▶ Task directions:
Each line of the data should be repeated precisely.

▶ Material provided:

—————

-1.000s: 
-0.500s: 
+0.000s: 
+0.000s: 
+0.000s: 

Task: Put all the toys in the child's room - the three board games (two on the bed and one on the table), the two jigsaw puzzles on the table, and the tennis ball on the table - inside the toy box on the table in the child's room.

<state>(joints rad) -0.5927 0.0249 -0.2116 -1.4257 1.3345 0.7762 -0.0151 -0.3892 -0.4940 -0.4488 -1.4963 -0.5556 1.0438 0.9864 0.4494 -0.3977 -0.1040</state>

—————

▶ Reply to the exercise:
-1.000s: 
-0.500s: 
+0.000s: 
+0.000s: 
+0.000s: 

Task: Put all the toys in the child's room - the three board games (two on the bed and one on the table), the two jigsaw puzzles on the table, and the tennis ball on the table - inside the toy box on the table in the child's room.

<state>(joints rad) -0.5927 0.0249 -0.2116 -1.4257 1.3345 0.7762 -0.0151 -0.3892 -0.4940 -0.4488 -1.4963 -0.5556 1.0438 0.9864 0.4494 -0.3977 -0.1040</state>

The work on the exercise is done.